QUEVILLY/ DIANE

QUEVILLY : 4-mâts à moteur équipé de 3 canons de 90 mm
Télégramme chiffré du 24/02/1918 17h40 de Marine Paris à Préfet Maritime Brest
Secret le plus absolu. Le capitaine de QUEVILLY a déclaré aux autorités américaines que le 11 Février vers 23h00, par 49°28 N et 18°18 W, il a entendu une explosion et a aperçu sur son arrière de la fumée et des flammes. Stop. Il pense que le sous-marin DIANE a sombré car ce sous-marin n’a plus été vu par la suite. Stop.

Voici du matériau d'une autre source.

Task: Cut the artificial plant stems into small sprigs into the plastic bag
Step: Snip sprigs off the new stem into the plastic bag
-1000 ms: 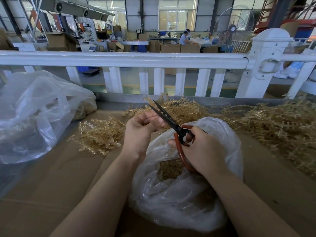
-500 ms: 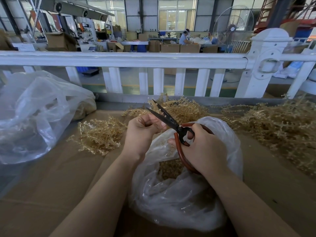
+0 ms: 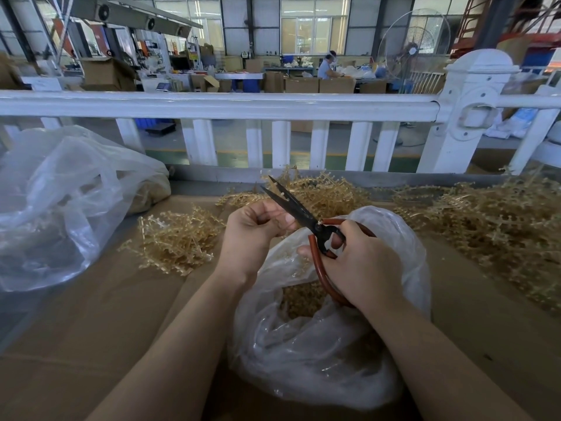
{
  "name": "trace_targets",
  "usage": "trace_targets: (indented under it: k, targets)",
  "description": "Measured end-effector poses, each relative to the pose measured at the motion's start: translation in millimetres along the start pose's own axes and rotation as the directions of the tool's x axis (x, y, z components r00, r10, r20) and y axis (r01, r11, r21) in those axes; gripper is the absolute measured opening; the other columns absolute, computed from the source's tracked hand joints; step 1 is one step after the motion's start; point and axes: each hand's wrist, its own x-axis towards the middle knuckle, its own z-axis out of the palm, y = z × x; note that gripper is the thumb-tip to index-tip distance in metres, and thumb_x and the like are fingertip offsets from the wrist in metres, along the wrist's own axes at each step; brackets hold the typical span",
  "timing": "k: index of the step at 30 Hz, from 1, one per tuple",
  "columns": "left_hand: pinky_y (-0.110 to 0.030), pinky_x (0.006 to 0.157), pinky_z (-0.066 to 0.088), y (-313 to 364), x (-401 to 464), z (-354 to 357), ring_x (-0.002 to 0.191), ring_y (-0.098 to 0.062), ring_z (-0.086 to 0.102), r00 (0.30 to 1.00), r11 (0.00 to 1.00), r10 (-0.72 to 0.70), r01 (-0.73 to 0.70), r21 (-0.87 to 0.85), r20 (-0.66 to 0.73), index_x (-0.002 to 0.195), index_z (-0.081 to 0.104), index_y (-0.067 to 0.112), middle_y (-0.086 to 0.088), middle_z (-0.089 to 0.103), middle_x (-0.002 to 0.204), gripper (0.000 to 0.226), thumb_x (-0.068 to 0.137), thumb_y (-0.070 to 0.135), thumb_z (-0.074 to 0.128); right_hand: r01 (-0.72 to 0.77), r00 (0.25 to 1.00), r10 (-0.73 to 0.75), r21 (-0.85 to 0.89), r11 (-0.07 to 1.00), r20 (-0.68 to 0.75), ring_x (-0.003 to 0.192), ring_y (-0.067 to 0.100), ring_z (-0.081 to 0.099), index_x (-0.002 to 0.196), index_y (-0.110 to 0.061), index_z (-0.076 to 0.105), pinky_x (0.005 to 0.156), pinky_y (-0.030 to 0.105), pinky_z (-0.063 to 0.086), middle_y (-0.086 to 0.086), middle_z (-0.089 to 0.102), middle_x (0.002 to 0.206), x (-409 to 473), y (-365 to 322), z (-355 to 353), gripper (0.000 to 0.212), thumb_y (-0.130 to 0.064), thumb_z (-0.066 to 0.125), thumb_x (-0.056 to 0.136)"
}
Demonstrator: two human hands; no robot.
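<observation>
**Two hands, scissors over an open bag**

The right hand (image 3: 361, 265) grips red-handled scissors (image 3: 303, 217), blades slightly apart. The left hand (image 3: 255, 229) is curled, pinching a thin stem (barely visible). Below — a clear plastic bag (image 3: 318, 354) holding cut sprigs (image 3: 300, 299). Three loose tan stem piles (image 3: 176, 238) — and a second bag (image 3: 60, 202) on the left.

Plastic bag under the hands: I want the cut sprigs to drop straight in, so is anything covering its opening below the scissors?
Nothing visible does. The plastic bag gapes open below the scissors, with cut sprigs showing inside. Only the right hand, gripping the red handles, overhangs part of the mouth; the left hand sits at its left edge.
</observation>
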Motion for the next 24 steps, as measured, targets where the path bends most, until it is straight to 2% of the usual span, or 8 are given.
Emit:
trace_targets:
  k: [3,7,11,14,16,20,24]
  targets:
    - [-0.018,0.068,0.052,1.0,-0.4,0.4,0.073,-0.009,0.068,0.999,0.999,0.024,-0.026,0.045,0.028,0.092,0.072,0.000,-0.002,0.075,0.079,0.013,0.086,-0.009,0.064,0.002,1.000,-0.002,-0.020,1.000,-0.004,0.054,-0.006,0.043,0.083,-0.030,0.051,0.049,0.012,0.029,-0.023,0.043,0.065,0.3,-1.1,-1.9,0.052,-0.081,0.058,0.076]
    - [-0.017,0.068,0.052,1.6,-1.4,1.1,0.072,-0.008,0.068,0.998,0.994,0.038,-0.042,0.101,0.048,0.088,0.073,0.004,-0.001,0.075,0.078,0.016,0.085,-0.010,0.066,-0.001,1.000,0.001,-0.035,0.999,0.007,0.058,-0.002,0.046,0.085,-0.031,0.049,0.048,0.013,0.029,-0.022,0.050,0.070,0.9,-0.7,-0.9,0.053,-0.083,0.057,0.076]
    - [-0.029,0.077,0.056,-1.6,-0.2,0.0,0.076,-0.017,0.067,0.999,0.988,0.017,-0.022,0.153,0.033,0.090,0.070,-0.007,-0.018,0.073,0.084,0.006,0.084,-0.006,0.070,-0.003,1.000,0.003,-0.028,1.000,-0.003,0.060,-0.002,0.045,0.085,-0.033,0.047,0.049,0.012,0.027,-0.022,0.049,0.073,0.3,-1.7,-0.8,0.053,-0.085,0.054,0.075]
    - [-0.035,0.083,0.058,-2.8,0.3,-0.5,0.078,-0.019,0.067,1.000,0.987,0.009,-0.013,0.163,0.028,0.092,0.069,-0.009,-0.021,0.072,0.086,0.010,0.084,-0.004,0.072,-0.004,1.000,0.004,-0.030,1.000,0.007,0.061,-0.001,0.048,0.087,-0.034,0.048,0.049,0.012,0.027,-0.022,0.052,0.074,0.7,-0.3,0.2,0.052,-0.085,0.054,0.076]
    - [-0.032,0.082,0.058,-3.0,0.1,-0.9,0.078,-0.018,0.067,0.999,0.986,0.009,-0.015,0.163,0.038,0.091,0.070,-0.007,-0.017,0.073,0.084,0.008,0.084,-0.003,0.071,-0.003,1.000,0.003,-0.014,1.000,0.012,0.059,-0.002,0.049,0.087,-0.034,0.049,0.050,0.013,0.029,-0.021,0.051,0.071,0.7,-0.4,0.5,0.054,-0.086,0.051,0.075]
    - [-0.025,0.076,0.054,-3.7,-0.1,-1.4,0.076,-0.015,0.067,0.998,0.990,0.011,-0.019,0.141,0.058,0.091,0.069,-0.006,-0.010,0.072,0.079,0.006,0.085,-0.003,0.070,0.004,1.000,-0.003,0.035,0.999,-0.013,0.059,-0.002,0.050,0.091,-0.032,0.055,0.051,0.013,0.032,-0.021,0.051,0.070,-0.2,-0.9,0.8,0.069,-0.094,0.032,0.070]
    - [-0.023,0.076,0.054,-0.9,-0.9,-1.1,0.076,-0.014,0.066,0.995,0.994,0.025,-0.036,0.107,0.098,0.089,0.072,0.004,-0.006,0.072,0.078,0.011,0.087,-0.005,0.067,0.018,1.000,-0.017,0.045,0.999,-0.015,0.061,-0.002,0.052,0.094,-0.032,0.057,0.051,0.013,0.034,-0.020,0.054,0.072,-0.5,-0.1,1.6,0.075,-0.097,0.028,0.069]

Veuillez me faire connaître si vous avez reçu depuis des nouvelles de DIANE.
Signé H. Salaun
Interrogatoire des deux hommes de DIANE embarqués sur QUEVILLY
Le QM électricien LEVERRE Joseph et le QM timonier LEGUEN Joseph ont été embarqués à La Pallice sur le voilier français QUEVILLY le 32 Janvier au matin dans des conditions tenues cachées. Ils avaient en particulier reçu la recommandation du commandant de DIANE de dire, en arrivant à bord de QUEVILLY, qu’ils appartenaient au REGULUS.

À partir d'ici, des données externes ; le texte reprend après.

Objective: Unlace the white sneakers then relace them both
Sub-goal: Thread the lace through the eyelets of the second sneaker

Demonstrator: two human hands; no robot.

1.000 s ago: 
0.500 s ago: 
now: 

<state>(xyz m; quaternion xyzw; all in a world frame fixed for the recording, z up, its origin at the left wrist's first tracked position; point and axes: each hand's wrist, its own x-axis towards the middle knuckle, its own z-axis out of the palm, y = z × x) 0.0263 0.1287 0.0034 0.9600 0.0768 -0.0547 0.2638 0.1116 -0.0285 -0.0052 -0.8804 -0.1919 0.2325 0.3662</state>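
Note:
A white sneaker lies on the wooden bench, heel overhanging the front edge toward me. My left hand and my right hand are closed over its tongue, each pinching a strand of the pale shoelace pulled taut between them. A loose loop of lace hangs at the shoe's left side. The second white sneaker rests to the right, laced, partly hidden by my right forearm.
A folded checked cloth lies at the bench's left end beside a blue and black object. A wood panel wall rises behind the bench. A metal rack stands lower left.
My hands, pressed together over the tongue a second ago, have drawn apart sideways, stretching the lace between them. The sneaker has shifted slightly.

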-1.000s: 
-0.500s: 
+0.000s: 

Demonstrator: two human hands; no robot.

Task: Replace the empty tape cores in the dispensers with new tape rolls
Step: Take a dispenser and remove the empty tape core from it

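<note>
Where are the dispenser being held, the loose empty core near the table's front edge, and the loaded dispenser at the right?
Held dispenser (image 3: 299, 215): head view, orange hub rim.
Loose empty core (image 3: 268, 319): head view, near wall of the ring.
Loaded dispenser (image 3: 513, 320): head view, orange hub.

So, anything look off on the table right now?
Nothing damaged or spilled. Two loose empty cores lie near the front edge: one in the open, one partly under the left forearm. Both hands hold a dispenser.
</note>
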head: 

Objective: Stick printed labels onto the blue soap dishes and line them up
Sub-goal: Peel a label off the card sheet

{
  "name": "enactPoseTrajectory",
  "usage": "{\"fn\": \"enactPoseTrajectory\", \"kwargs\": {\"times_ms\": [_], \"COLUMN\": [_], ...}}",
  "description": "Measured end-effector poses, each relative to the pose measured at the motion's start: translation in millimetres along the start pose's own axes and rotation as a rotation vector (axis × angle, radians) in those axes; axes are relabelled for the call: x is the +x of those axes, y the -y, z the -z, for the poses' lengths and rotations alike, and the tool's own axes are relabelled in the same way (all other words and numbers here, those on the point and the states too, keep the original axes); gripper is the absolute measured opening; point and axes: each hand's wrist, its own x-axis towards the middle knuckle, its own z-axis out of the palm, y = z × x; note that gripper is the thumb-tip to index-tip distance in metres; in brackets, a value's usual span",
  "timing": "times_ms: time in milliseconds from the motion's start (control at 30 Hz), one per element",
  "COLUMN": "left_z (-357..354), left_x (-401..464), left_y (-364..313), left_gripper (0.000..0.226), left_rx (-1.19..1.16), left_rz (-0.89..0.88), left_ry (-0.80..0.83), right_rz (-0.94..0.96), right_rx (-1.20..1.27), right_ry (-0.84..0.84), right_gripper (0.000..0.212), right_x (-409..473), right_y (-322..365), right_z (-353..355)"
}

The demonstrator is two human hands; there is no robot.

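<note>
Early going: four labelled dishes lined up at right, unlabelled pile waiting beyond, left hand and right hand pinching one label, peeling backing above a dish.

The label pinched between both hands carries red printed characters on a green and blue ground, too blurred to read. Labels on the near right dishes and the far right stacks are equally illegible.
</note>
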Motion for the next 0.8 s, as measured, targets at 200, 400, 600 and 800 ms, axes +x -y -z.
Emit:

QUEVILLY a appareillé le 31 vers 16h00 sous escorte du REGULUS qui l’a quitté le 1er Février au point du jour, signalant qu’il allait continuer à être convoyé par un autre bâtiment. En effet, vers 08h00, le sous-marin DIANE s’est fait reconnaître à bonne distance et a rattrapé QUEVILLY en lui signalant de faire route et de donner la vitesse qu’il voudrait. Le temps était passable, mais la mer assez grosse. De jour, DIANE se tenait sur l’arrière du travers à 200 ou 300 m du voilier et naviguait en demi-plongée de façon à se profiler sur la coque du voilier. De nuit, DIANE se plaçait à 300 ou 400 m dans le sillage du voilier sur lequel un feu de poupe à secteur limité (30°) avait été disposé, et qui n’était allumé que sur demande de DIANE. La première nuit, ce feu ne fut d’ailleurs pas allumé.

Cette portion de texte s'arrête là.